Que si el asunto del diluvio no parecía muy serio, que si los fósiles pertenecían a especies que no se
“salvaron”, que si… Se empezó a comprender que la vida evoluciona, que las especies no fueron
“creadas” en su forma conocida, sino que cambiaban a lo largo del tiempo, posiblemente un tiempo
medido en millones de años. Llegados al siglo XIX la cuestión se había aclarado bastante, nuestro
mundo había vivido mucho, muchísimo tiempo, la Biblia no tenía razón, pero todavía no se conocía su
edad aproximada. A finales de ese siglo, el genial William Thomson, Lord Kelvin, retomó la idea del
Conde de Buffon armado con su mejor artillería, la termodinámica. Thomson basó sus cálculos en la
idea de que nuestra estrella, el Sol, habría nacido a la vez que la Tierra. Además, pensó que la teoría de
Hermann von Helmholtz, sobre el origen de la energía emitida por el Sol era correcta –quedaba mucho
para descubrirse la fusión nuclear– así que, termodinámica en mano, concluyó que el Sistema Solar
tenía unos varios millones de años de edad. Con el tiempo, mejoró sus cálculos, hasta pensar que se
había pasado un poco, así que publicó nuevos resultados, inferiores a cien millones de años. A pesar
de que el registro geológico y la biología evolutiva ya por entonces indicaban que aquellas cifras no
eran correctas –incluso Darwin tomó la cifra como buena– nadie tenía la intención de meterse con un
cálculo realizado por el más insigne de los científicos de la época.

Nadie, hasta que los hechos chocaron contra Kelvin y desvelaron la realidad. El descubrimiento de la
radiactividad por Henri Becquerel ofreció la pista definitiva, permitiendo que Ernest Rutherford,
utilizando el método de Thomson pero ya basado en premisas adecuadas, descubriera que el mundo
era mucho más “viejo”. Con los años, la tecnología de datación por medio de radioisótopos se ha
perfeccionado tanto que ya nadie con un mínimo de sentido común puede afirmar que nuestro mundo
tenga menos de cuatro mil quinientos millones de años.

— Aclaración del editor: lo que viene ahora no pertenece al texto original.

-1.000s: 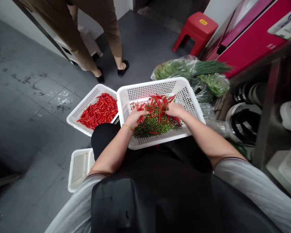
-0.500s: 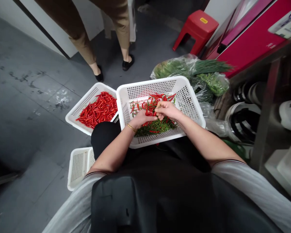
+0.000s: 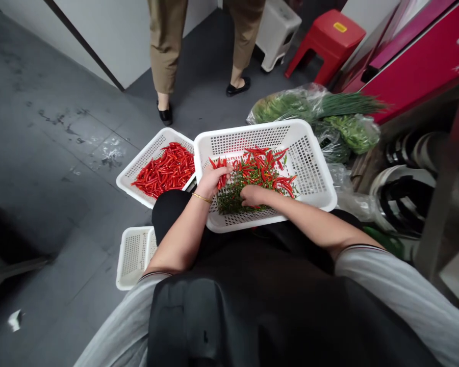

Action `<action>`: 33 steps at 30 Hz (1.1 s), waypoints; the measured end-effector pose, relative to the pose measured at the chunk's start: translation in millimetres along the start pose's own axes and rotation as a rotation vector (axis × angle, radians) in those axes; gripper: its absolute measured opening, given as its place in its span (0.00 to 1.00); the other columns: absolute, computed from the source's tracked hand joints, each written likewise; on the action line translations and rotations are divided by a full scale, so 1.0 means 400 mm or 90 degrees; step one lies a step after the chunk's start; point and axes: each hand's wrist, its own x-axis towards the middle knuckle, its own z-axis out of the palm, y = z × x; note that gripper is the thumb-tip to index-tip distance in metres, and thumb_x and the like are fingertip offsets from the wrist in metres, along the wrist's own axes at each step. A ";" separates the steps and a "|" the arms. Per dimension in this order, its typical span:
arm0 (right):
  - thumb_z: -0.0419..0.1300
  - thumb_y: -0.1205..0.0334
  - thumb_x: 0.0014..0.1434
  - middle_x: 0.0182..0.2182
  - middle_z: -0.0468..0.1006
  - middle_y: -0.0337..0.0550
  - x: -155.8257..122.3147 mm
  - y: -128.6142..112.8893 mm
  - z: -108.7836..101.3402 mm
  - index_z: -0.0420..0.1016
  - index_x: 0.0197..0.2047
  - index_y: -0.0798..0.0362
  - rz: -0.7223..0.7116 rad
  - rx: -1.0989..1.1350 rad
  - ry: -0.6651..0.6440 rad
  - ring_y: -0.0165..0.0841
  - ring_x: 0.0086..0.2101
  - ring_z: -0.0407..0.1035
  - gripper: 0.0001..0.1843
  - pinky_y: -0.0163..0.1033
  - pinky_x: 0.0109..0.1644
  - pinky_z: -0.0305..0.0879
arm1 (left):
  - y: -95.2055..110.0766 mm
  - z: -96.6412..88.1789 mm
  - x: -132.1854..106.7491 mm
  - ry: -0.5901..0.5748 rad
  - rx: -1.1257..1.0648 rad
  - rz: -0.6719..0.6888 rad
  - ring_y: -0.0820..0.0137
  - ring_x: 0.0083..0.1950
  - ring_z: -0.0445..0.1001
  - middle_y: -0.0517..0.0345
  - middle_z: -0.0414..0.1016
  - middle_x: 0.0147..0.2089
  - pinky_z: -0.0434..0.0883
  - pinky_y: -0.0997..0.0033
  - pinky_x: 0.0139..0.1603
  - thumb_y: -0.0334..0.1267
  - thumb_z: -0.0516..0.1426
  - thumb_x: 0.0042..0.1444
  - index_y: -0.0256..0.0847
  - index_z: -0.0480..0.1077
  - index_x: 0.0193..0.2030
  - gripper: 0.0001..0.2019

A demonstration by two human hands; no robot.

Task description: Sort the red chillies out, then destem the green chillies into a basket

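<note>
A white perforated basket (image 3: 254,128) rests on my lap, holding red chillies (image 3: 266,164) and a heap of green stems (image 3: 231,198). Inside its left end, my left hand (image 3: 213,179) is closed around a bunch of red chillies (image 3: 222,179). My right hand (image 3: 252,195) reaches down into the green stems at the near side, its fingers curled and partly hidden, so what they pinch does not show. Left of the lap basket, a second white basket (image 3: 127,179) is filled with loose red chillies (image 3: 166,171).
A smaller white basket (image 3: 132,257) sits on the floor at left. Bagged greens (image 3: 290,106) lie beyond the lap basket at right, near a red stool (image 3: 331,38) and a white stool (image 3: 279,30). A person in brown trousers (image 3: 168,46) stands ahead. Metal shelving runs along the right.
My hands have moved apart: the left to the basket's left end with its chillies, the right down into the stems. The view has shifted, and the person ahead has stepped.
</note>
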 end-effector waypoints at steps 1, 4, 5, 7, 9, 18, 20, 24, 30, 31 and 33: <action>0.66 0.57 0.53 0.23 0.78 0.43 -0.009 0.018 -0.021 0.74 0.24 0.55 -0.009 0.113 0.014 0.33 0.28 0.75 0.11 0.34 0.32 0.70 | -0.003 -0.001 -0.001 0.014 0.008 0.009 0.80 0.16 0.60 0.64 0.66 0.16 0.55 0.79 0.16 0.34 0.67 0.39 0.35 0.70 0.26 0.10; 0.64 0.48 0.54 0.18 0.74 0.38 -0.050 0.059 -0.079 0.69 0.24 0.54 -0.039 0.517 0.111 0.28 0.20 0.70 0.19 0.33 0.26 0.69 | -0.016 0.005 -0.007 -0.042 0.071 -0.022 0.81 0.16 0.59 0.64 0.65 0.17 0.53 0.78 0.16 0.32 0.69 0.37 0.35 0.70 0.26 0.12; 0.64 0.45 0.53 0.19 0.73 0.38 -0.062 0.063 -0.089 0.68 0.24 0.54 -0.052 0.617 0.156 0.28 0.19 0.69 0.21 0.33 0.24 0.69 | -0.020 0.010 -0.010 -0.084 0.087 -0.051 0.81 0.16 0.58 0.64 0.65 0.16 0.52 0.77 0.16 0.32 0.70 0.37 0.35 0.70 0.26 0.13; 0.64 0.40 0.51 0.18 0.71 0.36 -0.076 0.052 -0.092 0.67 0.25 0.53 -0.077 0.719 0.250 0.27 0.18 0.66 0.24 0.33 0.23 0.67 | -0.030 0.021 -0.015 -0.156 0.081 -0.114 0.80 0.14 0.57 0.64 0.63 0.15 0.50 0.77 0.15 0.35 0.70 0.38 0.35 0.69 0.25 0.14; 0.61 0.40 0.53 0.16 0.68 0.35 -0.081 0.031 -0.076 0.65 0.24 0.52 -0.082 0.695 0.339 0.27 0.18 0.64 0.24 0.34 0.23 0.65 | -0.041 0.036 -0.020 -0.195 0.039 -0.158 0.80 0.13 0.56 0.65 0.60 0.15 0.49 0.78 0.14 0.38 0.70 0.39 0.36 0.67 0.24 0.16; 0.59 0.53 0.60 0.43 0.78 0.49 -0.077 0.123 -0.096 0.78 0.46 0.51 0.041 -0.069 0.273 0.39 0.41 0.72 0.15 0.40 0.42 0.66 | -0.038 0.029 -0.001 -0.075 -0.031 -0.200 0.78 0.13 0.59 0.61 0.64 0.15 0.50 0.78 0.11 0.35 0.64 0.36 0.37 0.64 0.21 0.12; 0.62 0.51 0.56 0.44 0.79 0.49 -0.032 0.138 -0.123 0.77 0.50 0.50 0.078 -0.086 0.172 0.41 0.43 0.72 0.20 0.41 0.43 0.66 | -0.003 -0.002 0.017 -0.047 -0.097 -0.134 0.76 0.17 0.64 0.58 0.69 0.19 0.51 0.79 0.12 0.37 0.62 0.36 0.36 0.66 0.23 0.09; 0.53 0.45 0.62 0.46 0.79 0.58 0.109 0.106 -0.152 0.78 0.49 0.59 0.208 -0.008 0.240 0.44 0.47 0.72 0.27 0.44 0.48 0.66 | 0.047 -0.042 0.038 -0.031 -0.151 -0.040 0.73 0.22 0.70 0.57 0.74 0.25 0.54 0.79 0.13 0.35 0.60 0.35 0.36 0.69 0.29 0.10; 0.60 0.54 0.55 0.38 0.80 0.55 0.145 0.108 -0.157 0.81 0.41 0.60 0.256 0.119 0.221 0.41 0.39 0.74 0.19 0.40 0.41 0.67 | 0.006 -0.031 0.054 0.055 -0.057 -0.035 0.80 0.14 0.59 0.62 0.66 0.17 0.52 0.77 0.13 0.37 0.67 0.39 0.36 0.66 0.23 0.13; 0.59 0.53 0.55 0.34 0.80 0.52 0.120 0.111 -0.157 0.81 0.37 0.60 0.229 0.156 0.238 0.38 0.35 0.74 0.18 0.38 0.38 0.66 | -0.006 -0.024 0.057 0.072 -0.046 -0.034 0.80 0.14 0.58 0.63 0.64 0.16 0.53 0.77 0.14 0.37 0.68 0.39 0.37 0.65 0.22 0.15; 0.58 0.50 0.57 0.27 0.78 0.46 0.064 0.105 -0.160 0.80 0.31 0.58 0.123 0.228 0.279 0.34 0.30 0.71 0.19 0.36 0.35 0.64 | -0.025 -0.008 0.061 0.086 -0.054 -0.029 0.80 0.16 0.60 0.64 0.64 0.16 0.57 0.76 0.16 0.38 0.70 0.38 0.37 0.66 0.22 0.16</action>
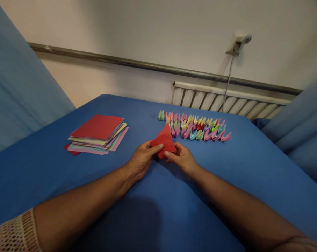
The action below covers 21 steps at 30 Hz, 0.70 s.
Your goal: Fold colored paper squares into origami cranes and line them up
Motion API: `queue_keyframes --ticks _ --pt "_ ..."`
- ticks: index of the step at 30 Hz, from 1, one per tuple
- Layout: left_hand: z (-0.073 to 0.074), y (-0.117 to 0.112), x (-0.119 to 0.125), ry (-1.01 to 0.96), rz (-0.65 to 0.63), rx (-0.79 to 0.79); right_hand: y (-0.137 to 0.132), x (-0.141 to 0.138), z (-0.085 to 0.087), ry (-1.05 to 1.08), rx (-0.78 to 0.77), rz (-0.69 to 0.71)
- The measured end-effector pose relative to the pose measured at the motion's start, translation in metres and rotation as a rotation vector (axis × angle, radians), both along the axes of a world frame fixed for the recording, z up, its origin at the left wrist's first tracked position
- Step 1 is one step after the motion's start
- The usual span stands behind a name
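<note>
Between my two hands is a folded piece of red origami paper (165, 138), roughly kite-shaped with one point upward. My left hand (144, 156) pinches its left side, thumb on the front face. The lower right part is gripped by my right hand (183, 157), its thumb also on the front. Most of the fingers behind the paper are hidden. Just beyond the red paper stand rows of small folded paper cranes (200, 127) in pink, yellow, green, blue and red. The paper covers part of the rows' left end.
A stack of coloured paper sheets (96, 126), red on top, lies to the left on the blue-covered table (137, 108). Behind the table are a metal rail (127, 63), a radiator (208, 98) and a wall socket with a cord (235, 45). Blue curtains (22, 77) hang at both sides.
</note>
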<state>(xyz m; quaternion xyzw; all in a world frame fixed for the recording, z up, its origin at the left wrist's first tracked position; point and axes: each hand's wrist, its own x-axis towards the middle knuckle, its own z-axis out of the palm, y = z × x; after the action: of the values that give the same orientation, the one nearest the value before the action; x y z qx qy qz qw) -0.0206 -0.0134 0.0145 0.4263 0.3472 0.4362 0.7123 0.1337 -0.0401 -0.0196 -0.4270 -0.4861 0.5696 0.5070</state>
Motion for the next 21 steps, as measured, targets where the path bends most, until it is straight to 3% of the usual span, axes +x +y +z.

Otra cosa es la edad del universo, cifrada hoy
día en unos quince mil millones de años, cálculo basado en el fenómeno de expansión del cosmos
partiendo de un punto infinitamente pequeño en el instante del Big Bang, expansión descubierta por
Edwin Hubble al comprobar que la luz que nos llega de las estrellas se “desplaza” hacia el extremo rojo
del espectro visible, señal de que se alejan de nosotros porque el espacio que nos separa se expande.
Al igual que el sonido de un ferrocarril suena diferente al acercarse a un observador que al alejarse –
debido al efecto Doppler–, así la luz de las estrellas nos enseña que, el universo, es mucho más viejo
de lo que pueda nadie calcular acudiendo al Antiguo Testamento. La percepción del tiempo y el
espacio ha cambiado mucho a lo largo de los siglos. Ahora, ya sabemos dónde estamos, lo inmenso y
maravilloso que es el cosmos, lo asombroso de las escalas de tiempo, medidas en eones, hemos
comprendido que, más allá de nuestra calle, de nuestra vecindad, se extiende un universo grandioso.